Records from a dataset
Content starts

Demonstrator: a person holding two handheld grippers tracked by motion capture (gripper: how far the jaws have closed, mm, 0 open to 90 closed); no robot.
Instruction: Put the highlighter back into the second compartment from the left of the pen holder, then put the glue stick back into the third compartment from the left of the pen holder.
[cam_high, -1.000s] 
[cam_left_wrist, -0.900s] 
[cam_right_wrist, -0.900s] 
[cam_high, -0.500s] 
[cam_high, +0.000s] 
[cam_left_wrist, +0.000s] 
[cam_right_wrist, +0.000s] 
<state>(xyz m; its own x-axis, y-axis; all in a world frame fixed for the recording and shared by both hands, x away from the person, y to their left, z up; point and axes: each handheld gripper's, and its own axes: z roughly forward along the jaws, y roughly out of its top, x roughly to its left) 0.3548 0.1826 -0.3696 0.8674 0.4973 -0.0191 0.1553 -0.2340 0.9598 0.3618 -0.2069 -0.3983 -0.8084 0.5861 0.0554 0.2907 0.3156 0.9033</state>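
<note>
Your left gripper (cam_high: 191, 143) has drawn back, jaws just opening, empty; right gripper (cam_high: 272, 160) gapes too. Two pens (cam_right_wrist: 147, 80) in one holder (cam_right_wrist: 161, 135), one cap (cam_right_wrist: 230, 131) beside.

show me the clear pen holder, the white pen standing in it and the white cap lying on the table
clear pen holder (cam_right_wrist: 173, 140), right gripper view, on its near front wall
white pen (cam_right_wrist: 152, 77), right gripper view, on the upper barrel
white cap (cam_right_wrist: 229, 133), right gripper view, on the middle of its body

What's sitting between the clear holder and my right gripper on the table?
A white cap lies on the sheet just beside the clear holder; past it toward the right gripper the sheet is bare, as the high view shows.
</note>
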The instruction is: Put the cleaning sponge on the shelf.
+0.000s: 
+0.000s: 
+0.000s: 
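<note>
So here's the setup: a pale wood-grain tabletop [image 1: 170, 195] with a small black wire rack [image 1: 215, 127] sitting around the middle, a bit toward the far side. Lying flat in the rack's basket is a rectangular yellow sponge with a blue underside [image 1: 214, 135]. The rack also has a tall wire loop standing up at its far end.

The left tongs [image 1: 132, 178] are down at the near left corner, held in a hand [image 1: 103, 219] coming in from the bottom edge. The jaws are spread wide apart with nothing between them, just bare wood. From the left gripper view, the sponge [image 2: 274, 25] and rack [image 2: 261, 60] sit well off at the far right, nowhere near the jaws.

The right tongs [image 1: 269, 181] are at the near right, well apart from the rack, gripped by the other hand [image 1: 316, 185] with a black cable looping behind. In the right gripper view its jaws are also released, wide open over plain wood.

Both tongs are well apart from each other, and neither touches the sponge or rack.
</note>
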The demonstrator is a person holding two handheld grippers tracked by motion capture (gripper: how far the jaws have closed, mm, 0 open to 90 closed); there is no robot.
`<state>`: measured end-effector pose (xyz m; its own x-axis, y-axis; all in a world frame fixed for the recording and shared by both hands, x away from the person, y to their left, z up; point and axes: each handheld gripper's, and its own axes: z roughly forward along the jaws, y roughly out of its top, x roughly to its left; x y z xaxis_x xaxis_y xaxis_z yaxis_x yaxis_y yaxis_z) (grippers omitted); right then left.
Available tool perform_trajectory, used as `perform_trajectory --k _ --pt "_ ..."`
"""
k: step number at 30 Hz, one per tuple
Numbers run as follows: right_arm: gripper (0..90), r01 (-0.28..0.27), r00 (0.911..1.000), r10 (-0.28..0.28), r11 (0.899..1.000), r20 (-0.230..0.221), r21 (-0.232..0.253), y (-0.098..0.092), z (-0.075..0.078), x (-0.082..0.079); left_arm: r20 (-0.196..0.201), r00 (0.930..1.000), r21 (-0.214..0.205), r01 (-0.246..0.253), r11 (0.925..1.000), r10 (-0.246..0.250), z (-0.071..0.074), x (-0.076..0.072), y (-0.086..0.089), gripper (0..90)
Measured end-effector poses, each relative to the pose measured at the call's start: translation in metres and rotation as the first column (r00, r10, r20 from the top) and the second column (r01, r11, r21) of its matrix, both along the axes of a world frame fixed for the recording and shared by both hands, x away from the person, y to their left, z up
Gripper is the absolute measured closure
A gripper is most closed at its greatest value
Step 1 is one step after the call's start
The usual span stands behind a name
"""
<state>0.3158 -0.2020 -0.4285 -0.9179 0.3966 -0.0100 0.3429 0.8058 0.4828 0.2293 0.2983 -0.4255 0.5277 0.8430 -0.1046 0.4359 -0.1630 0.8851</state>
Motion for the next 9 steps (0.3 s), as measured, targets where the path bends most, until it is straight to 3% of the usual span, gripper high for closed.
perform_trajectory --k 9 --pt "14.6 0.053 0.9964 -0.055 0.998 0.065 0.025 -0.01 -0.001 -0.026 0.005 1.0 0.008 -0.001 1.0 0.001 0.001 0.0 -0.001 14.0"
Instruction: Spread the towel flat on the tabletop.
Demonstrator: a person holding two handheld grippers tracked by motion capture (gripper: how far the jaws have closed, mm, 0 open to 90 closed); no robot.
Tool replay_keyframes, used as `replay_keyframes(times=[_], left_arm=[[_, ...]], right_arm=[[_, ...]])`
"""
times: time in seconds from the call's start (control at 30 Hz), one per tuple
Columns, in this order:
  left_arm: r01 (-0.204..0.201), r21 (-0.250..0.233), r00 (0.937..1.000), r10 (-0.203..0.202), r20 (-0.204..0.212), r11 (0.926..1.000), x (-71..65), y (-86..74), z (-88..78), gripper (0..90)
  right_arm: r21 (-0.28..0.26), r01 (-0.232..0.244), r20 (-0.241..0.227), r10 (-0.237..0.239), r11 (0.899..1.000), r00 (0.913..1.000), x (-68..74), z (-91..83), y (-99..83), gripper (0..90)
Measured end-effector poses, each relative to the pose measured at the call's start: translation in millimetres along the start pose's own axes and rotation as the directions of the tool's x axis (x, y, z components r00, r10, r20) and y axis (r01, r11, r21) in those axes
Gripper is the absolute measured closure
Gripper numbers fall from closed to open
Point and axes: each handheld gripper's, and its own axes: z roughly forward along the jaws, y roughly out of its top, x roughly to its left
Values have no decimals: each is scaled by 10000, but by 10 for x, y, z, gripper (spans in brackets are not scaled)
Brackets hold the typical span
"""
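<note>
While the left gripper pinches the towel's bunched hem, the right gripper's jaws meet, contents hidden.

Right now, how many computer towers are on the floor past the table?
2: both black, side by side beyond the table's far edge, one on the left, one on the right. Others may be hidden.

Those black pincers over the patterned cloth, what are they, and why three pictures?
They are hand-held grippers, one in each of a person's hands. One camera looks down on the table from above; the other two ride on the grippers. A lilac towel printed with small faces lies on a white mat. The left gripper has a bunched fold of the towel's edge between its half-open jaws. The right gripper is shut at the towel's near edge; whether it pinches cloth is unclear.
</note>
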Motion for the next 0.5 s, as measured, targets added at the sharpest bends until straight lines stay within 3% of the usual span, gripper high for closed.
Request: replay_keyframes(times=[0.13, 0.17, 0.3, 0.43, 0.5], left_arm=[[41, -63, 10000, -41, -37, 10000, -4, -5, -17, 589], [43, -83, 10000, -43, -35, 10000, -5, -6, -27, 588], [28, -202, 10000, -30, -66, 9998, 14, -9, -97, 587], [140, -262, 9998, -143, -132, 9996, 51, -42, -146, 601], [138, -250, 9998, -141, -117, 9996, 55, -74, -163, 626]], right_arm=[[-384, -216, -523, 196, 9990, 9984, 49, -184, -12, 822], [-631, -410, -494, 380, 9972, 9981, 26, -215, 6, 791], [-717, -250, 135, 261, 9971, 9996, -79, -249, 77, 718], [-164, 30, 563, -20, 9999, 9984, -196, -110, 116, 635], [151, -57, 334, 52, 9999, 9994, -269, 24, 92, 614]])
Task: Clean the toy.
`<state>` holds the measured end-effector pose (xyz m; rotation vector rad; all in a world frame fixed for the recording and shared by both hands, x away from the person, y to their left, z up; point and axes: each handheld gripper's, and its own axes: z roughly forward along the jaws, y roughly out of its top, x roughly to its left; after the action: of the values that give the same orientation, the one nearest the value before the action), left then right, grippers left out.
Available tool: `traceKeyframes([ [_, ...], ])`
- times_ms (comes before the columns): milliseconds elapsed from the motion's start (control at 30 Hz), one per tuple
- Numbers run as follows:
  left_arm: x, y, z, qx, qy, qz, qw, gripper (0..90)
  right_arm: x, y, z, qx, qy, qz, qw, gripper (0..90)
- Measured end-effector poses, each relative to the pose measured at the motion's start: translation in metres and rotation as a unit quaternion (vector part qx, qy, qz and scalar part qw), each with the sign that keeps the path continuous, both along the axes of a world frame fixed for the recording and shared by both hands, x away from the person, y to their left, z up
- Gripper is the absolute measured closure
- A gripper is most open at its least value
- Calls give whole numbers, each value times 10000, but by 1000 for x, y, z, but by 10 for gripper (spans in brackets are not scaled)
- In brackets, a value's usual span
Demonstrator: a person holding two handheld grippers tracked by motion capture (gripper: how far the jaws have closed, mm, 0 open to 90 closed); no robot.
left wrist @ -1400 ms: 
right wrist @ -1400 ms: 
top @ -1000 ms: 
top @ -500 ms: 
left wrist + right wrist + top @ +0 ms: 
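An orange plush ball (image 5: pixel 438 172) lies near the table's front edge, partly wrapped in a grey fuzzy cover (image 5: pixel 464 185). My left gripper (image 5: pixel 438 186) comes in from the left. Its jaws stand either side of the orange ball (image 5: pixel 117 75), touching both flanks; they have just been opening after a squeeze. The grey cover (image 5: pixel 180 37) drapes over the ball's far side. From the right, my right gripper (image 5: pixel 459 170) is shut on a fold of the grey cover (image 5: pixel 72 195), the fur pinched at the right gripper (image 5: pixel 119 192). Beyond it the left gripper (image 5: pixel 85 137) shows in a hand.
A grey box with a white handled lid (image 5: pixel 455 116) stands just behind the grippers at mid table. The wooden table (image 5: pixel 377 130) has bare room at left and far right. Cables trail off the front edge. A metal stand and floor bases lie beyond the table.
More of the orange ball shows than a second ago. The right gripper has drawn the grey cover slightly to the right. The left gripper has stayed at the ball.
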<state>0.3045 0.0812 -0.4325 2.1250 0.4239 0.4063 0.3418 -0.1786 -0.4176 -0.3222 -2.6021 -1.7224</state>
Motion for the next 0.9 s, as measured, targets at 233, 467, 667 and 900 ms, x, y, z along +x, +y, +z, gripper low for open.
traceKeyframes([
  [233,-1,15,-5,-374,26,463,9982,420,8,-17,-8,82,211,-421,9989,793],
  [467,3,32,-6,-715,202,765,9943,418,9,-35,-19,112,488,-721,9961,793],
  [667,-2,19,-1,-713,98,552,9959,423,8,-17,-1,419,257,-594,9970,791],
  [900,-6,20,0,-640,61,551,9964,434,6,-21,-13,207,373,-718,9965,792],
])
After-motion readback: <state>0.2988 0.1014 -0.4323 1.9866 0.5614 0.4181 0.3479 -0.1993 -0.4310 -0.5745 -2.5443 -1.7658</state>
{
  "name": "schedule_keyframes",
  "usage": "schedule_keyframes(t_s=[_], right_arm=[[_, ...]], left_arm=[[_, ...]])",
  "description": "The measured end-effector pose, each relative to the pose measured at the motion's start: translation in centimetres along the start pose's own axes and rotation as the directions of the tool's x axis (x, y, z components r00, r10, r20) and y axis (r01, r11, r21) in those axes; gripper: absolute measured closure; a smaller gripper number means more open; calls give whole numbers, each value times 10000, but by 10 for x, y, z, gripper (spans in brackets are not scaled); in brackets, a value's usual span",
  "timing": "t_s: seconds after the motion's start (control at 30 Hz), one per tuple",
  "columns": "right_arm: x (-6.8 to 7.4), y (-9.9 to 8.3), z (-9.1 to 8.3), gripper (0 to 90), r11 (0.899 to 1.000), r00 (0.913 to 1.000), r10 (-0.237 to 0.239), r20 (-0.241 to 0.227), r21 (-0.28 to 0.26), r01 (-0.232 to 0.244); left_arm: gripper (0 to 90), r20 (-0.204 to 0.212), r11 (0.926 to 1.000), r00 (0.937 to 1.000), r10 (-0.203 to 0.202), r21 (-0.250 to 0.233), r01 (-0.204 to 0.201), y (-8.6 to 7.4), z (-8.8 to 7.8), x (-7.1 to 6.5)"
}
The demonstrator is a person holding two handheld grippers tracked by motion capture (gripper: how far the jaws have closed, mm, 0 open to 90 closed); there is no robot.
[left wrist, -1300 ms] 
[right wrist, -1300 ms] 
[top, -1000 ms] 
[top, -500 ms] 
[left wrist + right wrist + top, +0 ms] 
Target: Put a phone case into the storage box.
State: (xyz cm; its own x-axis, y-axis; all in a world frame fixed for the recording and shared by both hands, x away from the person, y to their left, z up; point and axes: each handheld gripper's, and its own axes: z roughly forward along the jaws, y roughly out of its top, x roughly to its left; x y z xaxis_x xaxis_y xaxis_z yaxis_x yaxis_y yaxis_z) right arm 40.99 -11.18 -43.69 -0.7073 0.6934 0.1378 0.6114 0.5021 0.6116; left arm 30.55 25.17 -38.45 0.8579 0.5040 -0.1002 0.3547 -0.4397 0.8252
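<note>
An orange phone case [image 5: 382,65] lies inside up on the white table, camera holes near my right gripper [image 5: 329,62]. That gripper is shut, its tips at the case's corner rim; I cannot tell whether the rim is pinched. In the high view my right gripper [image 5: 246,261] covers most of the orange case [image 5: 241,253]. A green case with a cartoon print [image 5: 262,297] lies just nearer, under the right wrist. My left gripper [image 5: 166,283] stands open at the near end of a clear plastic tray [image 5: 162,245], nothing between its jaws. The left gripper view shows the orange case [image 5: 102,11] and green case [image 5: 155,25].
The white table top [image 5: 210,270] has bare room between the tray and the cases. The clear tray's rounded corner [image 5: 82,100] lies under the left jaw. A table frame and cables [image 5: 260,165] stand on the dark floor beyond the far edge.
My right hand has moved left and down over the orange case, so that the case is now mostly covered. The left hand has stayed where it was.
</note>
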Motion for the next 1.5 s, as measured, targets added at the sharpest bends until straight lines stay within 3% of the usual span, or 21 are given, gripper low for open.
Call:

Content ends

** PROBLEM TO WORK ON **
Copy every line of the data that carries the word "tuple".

** FINISHED EXERCISE **
k: step number at 30 Hz, one per tuple
times: time in seconds from the call's start (control at 30 Hz), one per tuple
- times_ms (comes before the columns): milliseconds elapsed from the motion's start (control at 30 Hz), one per tuple
  "timing": "t_s: seconds after the motion's start (control at 30 Hz), one per tuple",

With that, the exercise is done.